NORMAL HAEMATOPOIESIS:
“The physiologic process of formation of blood cells is known as haematopoiesis.”
Figure.01. HAEMATOPOIESIS |
It proceeds through different stages starting from early embryonic life—mesoblastic stage (yolk sac), hepatic stage, and myeloid (bone marrow) stage. During embryonic and early fetal life, haematopoiesis occurs in the yolk sac (only erythroblasts) and the liver (all blood cells). Blood cell precursors first appear in yolk sac during third week of embryonic development. Definitive haematopoiesis, however, first begins in the mesoderm of intraembryonic aorta/gonad/mesonephros (AGM) region after several weeks. Some blood cell formation also occurs in the spleen (all blood cells), lymph nodes and thymus (mostly lymphocytes). Bone marrow starts producing blood cells around 3rd to 4th month and by birth becomes the exclusive site of blood cell formation.
Hierarchy of Haematopoiesis
All blood cells are derived from pleuripotent haematopoietic stem cells, which are present in small numbers in the bone marrow. The haematopoietic stem cell is the most primitive cell in the bone marrow. It has the ability of proliferation, self-renewal, and differentiation along several lineages.
The myeloid and lymphoid stem cells originate from the pleuripotent haematopoietic stem cell. From myeloid and lymphoid stem cells progressively
more committed progenitors, generating different types of blood cells. Ultimately progenitor cells committed to produce only a single type of cell are derived.

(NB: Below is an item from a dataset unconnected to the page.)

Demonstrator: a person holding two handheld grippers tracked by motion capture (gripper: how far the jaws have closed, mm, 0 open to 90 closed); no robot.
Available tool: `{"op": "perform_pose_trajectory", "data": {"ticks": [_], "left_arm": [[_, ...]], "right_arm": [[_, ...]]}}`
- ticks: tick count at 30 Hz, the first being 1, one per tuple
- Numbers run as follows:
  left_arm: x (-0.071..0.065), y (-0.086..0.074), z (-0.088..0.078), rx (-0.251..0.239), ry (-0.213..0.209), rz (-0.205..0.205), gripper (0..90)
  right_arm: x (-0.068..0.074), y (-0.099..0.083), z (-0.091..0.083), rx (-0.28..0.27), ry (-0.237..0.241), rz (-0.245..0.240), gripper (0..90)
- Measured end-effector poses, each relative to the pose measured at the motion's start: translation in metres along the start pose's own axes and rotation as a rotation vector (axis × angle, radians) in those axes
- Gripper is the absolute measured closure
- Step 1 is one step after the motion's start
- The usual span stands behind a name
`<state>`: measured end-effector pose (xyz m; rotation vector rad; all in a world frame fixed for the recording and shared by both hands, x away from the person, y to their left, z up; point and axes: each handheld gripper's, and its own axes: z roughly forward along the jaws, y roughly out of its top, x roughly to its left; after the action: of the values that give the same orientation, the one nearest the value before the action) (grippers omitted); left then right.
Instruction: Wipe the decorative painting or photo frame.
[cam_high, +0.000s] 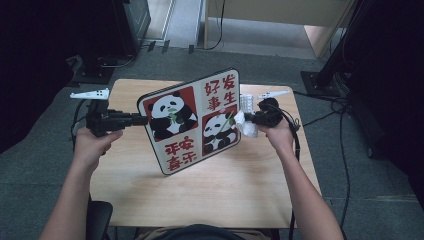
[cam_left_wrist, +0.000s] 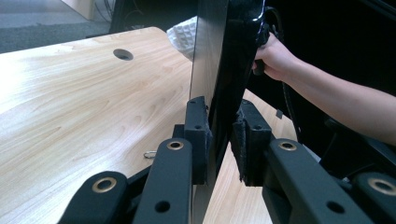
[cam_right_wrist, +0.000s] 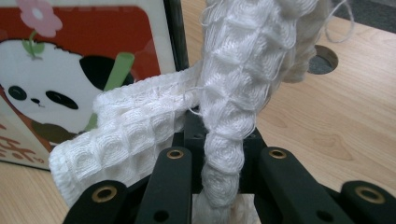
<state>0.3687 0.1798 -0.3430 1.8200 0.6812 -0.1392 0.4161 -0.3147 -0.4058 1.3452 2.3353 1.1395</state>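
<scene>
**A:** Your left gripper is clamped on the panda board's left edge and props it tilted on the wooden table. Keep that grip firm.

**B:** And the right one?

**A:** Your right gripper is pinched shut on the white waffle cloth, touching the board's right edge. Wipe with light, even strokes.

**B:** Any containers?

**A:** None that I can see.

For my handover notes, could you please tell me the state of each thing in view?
Panda board: upright on edge, tilted, clamped at its left edge.
Left tongs: shut on the panda board.
White waffle cloth: bunched, touching the board's face.
Right tongs: shut on the white waffle cloth.
Table: bearing the board.
</scene>
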Motion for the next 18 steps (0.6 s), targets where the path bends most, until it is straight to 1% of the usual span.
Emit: {"op": "perform_pose_trajectory", "data": {"ticks": [2,6,7,13,16,18], "left_arm": [[0.0,0.0,0.0,0.0,0.001,0.001,77.6],[0.0,0.0,0.0,-0.003,0.002,-0.002,77.5],[0.0,-0.001,0.0,-0.004,0.002,-0.003,77.5],[-0.001,-0.001,0.0,-0.001,0.003,-0.003,77.5],[-0.001,-0.001,0.0,-0.001,0.002,-0.004,77.6],[-0.002,-0.001,0.0,0.0,0.005,-0.001,77.6]], "right_arm": [[-0.001,-0.004,0.001,-0.009,0.003,-0.007,80.2],[-0.001,-0.011,0.004,-0.016,-0.001,-0.005,80.2],[0.0,-0.012,0.005,-0.011,-0.001,0.004,80.2],[-0.003,-0.02,0.009,-0.007,0.007,-0.009,80.1],[-0.004,-0.026,0.013,0.012,0.013,-0.006,80.1],[-0.005,-0.029,0.015,0.021,0.011,-0.014,80.1]]}}
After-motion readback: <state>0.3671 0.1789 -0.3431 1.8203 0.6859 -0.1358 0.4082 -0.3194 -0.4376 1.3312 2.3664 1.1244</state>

Haematopoietic Growth Factors (HGFs)
HGFs are a group of proteins that
1. regulate proliferation, differentiation, and maturation of haematopoietic progenitor cells,
2. influence the commitment of progenitors to specific lineages,
3. Affect the function and survival of mature blood cells. HGFs are produced by different types of cells, which include T lymphocytes, macrophages, fibroblasts, endothelial cells, and renal interstitial cells
Many of the HGFs have been produced by the recombinant DNA technology. Recently, recombinant GM-CSF, G-CSF and erythropoietin have been approved for clinical use in certain conditions in USA.
01) GM-CSF
1. GM-CSF stimulates proliferation, differentiation, and maturation of lineages committed to neutrophil and monocyte/macrophage.

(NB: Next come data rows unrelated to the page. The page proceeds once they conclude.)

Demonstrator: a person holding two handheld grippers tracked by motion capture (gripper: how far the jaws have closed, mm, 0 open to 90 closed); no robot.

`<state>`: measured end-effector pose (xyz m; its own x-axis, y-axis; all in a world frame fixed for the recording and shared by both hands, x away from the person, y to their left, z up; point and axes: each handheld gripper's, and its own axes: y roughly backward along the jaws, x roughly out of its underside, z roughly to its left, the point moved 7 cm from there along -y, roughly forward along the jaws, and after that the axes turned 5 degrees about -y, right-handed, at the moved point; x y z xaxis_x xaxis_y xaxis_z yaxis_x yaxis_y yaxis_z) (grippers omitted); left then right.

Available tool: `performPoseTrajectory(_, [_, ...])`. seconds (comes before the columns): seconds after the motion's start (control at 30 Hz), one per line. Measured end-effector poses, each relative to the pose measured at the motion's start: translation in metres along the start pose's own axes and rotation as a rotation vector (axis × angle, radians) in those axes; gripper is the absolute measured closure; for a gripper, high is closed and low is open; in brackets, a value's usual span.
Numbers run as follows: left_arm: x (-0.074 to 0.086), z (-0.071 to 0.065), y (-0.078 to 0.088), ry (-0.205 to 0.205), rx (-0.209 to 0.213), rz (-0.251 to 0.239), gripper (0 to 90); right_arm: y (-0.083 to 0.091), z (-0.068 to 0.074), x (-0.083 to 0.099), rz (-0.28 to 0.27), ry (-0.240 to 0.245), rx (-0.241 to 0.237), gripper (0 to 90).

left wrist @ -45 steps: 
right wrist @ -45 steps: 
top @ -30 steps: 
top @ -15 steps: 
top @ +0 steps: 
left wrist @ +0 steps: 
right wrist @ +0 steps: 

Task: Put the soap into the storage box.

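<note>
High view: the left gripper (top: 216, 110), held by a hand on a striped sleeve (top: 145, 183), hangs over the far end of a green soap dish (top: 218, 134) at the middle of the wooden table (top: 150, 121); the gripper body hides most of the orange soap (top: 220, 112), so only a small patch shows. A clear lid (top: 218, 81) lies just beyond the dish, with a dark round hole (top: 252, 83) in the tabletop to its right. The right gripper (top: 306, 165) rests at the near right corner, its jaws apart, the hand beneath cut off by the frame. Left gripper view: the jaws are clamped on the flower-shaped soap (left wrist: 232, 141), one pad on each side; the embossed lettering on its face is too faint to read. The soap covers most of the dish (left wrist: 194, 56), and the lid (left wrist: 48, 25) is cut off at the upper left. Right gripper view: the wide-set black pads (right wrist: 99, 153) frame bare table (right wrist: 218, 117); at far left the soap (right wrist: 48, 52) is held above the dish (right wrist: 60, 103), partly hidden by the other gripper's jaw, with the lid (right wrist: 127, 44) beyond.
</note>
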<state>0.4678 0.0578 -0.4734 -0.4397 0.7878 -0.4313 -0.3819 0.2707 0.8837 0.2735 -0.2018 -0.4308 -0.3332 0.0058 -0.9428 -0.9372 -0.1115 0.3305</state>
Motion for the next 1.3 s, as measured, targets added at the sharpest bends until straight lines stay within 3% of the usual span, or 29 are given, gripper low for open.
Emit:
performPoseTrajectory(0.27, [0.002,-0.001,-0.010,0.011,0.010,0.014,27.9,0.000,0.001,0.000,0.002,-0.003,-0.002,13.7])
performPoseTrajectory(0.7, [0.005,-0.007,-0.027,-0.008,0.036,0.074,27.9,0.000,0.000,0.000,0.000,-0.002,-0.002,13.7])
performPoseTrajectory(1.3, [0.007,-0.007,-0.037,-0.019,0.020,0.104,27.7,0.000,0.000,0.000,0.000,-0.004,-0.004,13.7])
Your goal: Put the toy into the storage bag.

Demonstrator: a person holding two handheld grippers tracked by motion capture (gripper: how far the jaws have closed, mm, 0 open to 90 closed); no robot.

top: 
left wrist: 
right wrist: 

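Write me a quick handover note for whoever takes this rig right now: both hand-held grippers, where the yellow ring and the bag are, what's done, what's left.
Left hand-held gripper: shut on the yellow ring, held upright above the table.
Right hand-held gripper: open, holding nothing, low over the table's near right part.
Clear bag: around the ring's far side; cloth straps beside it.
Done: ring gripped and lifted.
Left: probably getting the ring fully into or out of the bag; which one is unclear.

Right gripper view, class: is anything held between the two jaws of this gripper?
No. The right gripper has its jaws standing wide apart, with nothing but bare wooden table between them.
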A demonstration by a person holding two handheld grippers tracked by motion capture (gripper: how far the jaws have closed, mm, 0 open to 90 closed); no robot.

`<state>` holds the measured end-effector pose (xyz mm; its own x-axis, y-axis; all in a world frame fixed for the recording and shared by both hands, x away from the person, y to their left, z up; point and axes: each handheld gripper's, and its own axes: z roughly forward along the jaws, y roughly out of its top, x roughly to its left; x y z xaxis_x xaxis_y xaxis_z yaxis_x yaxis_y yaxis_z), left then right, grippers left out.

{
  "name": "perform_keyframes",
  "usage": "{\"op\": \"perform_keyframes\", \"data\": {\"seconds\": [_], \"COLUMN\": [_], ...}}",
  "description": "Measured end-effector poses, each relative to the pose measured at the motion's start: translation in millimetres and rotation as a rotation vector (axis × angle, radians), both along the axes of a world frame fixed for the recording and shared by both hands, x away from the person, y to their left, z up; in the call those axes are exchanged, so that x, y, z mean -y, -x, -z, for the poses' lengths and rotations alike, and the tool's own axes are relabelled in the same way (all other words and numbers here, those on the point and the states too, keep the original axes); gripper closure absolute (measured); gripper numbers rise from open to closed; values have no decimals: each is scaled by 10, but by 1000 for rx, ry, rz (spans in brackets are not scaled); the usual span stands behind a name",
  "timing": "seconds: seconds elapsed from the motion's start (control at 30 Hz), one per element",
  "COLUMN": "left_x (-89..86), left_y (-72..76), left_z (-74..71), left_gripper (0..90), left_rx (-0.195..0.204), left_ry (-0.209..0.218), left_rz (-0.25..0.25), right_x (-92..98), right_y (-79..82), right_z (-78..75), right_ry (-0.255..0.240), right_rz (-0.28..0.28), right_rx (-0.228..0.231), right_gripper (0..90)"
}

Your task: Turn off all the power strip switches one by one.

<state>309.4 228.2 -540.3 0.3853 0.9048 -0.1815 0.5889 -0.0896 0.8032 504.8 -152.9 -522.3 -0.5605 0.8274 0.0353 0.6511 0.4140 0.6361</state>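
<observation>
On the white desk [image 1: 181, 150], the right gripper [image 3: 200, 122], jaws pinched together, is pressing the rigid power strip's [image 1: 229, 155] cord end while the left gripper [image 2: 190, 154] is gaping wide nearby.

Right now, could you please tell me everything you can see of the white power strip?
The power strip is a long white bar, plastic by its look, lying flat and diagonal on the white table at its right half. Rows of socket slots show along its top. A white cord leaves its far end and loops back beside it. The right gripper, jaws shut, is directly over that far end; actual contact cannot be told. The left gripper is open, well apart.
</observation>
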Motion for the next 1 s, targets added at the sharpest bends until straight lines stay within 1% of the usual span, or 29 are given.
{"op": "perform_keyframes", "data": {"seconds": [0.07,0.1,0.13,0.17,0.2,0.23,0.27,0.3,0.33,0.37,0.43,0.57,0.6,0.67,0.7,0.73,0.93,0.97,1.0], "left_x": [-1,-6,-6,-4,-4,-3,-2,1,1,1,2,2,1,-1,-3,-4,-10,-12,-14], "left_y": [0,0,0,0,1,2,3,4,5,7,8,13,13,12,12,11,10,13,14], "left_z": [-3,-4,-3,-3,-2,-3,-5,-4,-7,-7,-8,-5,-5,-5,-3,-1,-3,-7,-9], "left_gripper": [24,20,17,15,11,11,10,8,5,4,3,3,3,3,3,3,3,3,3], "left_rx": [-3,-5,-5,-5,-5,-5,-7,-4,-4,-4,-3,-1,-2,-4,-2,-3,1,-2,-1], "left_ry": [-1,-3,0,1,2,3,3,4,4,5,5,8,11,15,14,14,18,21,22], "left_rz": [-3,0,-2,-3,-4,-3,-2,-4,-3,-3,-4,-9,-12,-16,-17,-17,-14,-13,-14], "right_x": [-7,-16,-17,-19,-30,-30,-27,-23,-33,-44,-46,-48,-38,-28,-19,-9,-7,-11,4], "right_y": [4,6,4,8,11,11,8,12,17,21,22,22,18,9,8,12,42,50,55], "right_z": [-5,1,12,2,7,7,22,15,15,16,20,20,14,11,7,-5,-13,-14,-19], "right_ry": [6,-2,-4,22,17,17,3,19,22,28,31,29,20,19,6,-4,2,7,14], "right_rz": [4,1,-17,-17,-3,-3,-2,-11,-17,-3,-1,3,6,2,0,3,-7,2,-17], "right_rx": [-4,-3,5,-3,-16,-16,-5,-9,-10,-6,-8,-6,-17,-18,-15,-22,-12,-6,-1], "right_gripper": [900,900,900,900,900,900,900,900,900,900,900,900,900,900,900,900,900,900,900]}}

2. Recombinant GM-CSF is used to enhance the myeloid recovery following autologous bone marrow transplantation in non-myeloid malignancies. It is also being used to increase stem cell harvest from peripheral blood in peripheral blood stem cell transplantation.
02) G-CSF
1. G-CSF stimulates myeloid progenitor cells (CFU-G) to form mature neutrophils.
2. Recombinant G-CSF is used to reduce duration and severity of neutropaenia in non-myeloid malignancies.
03) Erythropoietin
1. Erythropoietin is a glycoprotein produced in the kidneys (90%) and in the liver (10%). It
stimulates progenitor cells committed to erythroid lineage (CFU-E and BFU-E) to proliferate and differentiate.
2. It is indicated in patients with anaemia of chronic renal failure who are on dialysis.
The Haematopoietic Microenvironment
The existence of haematopoietic microenvironment is suggested by the fact that formation of blood cells is restricted specifically to bone marrow. The exact nature of the microenvironment is poorly understood; however it appears to be composed of endothelial cells, fibroblasts, adipocytes, macrophages, and extracellular matrix. Bone marrow microenvironment provides supporting stroma and growth factors for haematopoiesis.